EXERCISE: Check each line of the entries below for the string "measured"; copy every line where it appears.

Data excerpts:
== Segment start ==
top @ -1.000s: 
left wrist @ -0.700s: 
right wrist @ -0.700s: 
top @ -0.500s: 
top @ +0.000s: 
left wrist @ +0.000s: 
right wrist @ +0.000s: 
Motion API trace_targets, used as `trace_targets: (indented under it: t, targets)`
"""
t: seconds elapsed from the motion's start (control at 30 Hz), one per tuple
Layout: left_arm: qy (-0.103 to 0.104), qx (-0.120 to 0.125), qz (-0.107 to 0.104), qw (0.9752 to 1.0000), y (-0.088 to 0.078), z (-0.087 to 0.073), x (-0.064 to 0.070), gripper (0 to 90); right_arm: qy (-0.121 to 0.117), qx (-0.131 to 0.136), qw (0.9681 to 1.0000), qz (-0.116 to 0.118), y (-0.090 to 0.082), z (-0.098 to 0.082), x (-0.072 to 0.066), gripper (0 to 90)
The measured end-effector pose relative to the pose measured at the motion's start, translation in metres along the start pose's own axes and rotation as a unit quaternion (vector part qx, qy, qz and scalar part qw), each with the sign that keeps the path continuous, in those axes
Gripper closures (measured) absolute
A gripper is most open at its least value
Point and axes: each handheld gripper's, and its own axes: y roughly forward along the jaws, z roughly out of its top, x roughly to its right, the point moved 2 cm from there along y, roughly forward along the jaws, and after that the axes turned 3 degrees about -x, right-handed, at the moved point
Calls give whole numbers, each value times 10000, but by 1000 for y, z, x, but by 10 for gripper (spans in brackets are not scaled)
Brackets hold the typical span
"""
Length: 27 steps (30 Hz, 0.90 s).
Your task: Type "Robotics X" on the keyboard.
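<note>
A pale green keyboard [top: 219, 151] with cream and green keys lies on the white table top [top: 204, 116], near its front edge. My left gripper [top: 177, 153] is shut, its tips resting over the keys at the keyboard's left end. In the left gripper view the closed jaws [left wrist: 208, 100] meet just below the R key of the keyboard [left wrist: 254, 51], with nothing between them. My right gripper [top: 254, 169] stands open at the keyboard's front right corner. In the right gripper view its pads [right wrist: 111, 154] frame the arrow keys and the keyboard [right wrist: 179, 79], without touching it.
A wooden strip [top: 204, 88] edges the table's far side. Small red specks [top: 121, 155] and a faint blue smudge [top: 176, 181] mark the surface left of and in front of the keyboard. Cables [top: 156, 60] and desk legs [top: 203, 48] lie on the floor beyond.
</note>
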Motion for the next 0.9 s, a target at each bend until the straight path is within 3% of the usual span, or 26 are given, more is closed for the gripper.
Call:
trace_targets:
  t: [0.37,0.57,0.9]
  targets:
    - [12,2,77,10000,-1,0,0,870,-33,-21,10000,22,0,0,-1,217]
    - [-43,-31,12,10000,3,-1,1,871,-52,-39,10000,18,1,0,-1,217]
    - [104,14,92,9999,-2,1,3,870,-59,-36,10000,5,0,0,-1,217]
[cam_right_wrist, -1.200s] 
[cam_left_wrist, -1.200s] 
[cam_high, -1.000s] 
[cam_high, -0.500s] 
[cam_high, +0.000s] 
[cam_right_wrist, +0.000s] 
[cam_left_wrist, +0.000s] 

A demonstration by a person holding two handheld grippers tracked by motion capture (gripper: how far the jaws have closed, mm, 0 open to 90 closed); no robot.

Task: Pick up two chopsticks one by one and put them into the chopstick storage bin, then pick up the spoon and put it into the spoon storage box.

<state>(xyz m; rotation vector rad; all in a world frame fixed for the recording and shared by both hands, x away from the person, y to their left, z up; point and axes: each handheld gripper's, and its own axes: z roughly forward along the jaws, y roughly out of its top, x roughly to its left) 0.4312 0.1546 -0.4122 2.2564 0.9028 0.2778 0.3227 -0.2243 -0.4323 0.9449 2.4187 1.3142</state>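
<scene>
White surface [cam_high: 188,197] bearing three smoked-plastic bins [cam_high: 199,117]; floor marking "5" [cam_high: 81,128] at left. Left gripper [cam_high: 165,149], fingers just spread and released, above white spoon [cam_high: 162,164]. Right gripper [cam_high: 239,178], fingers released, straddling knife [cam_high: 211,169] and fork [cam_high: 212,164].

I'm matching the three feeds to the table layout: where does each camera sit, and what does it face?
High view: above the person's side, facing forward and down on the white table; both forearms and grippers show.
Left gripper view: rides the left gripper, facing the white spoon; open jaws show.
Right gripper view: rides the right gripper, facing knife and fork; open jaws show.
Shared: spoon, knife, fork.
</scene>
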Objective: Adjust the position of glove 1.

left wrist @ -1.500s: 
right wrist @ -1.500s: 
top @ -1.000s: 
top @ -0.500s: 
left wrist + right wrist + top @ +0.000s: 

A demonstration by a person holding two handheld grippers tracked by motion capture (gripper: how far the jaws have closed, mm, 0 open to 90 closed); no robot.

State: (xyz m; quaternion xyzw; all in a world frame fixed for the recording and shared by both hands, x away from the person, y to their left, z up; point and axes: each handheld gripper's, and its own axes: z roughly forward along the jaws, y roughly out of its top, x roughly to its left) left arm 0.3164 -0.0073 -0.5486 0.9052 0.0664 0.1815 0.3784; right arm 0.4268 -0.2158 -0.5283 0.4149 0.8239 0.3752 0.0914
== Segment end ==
RESPONSE FOR THIS EXERCISE:
The measured end-effector pose relative to the pose measured at the motion's start, translation in metres along the start pose's own axes and rotation as a unit quaternion (vector part qx, qy, qz and scalar part qw), each with the sign that keeps the path continuous, in those axes
Gripper closures (measured) absolute

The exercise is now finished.